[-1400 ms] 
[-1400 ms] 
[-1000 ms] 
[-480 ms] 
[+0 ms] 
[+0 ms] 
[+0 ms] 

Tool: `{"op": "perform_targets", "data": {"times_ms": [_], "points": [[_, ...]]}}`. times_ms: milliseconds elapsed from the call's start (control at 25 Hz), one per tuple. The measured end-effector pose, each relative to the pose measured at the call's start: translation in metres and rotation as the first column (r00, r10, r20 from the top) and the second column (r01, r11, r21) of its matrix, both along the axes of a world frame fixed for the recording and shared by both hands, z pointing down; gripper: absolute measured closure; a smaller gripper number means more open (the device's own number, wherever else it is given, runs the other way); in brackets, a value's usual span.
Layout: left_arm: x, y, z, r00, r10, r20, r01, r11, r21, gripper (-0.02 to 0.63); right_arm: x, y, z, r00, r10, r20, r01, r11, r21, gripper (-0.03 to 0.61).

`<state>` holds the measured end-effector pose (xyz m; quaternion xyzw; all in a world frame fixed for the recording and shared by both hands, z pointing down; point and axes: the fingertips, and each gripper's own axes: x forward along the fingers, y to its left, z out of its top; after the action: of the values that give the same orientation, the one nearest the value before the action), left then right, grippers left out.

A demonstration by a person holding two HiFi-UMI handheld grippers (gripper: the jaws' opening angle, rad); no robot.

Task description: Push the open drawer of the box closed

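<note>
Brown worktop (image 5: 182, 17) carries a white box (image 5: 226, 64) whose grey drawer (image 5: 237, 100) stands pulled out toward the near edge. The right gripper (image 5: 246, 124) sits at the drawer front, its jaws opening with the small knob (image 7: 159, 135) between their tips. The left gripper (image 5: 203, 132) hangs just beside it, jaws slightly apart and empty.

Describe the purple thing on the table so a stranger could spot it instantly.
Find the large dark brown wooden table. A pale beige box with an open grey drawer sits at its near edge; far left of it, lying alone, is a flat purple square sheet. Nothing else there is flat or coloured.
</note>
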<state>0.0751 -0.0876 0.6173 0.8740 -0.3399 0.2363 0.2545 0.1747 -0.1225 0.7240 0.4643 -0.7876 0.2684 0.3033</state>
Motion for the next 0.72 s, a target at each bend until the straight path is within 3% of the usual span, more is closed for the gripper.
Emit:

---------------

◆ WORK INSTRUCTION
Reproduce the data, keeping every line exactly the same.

◆ FINAL ANSWER
[-1400 ms] 
[-1400 ms] 
[-1000 ms] 
[-480 ms] 
[+0 ms] 
[+0 ms] 
[+0 ms] 

Tool: `{"op": "perform_targets", "data": {"times_ms": [_], "points": [[_, ...]]}}`. times_ms: milliseconds elapsed from the call's start (control at 25 Hz), one per tuple. The measured end-effector pose, each relative to the pose measured at the call's start: translation in metres and rotation as the first column (r00, r10, r20 from the top) and the second column (r01, r11, r21) of its matrix, both along the axes of a world frame fixed for the recording and shared by both hands, z pointing down; gripper: absolute measured closure; a smaller gripper number means more open (the device's own number, wherever else it is given, runs the other way); in brackets, a value's usual span.
Layout: left_arm: x, y, z, r00, r10, r20, r01, r11, r21, gripper (-0.02 to 0.63); right_arm: x, y, z, r00, r10, r20, r01, r11, r21, gripper (-0.03 to 0.61).

`<state>` holds the measured end-effector pose (xyz m; quaternion xyzw; all in a world frame fixed for the recording and shared by both hands, z pointing down; point and axes: the fingertips, and each gripper's own axes: x forward along the fingers, y to its left, z out of its top; after the action: of the values that give the same orientation, the one nearest the value before the action), left then right, grippers left out.

A demonstration by a person holding two HiFi-UMI handheld grippers (gripper: the jaws' opening angle, rad); no robot.

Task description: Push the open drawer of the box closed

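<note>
Brown worktop (image 5: 182, 17) carries a white box (image 5: 226, 64) whose grey drawer (image 5: 237, 100) stands pulled out toward the near edge. The right gripper (image 5: 246, 124) sits at the drawer front, its jaws opening with the small knob (image 7: 159, 135) between their tips. The left gripper (image 5: 203, 132) hangs just beside it, jaws slightly apart and empty.

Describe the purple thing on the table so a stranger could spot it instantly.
Find the large dark brown wooden table. A pale beige box with an open grey drawer sits at its near edge; far left of it, lying alone, is a flat purple square sheet. Nothing else there is flat or coloured.
</note>
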<state>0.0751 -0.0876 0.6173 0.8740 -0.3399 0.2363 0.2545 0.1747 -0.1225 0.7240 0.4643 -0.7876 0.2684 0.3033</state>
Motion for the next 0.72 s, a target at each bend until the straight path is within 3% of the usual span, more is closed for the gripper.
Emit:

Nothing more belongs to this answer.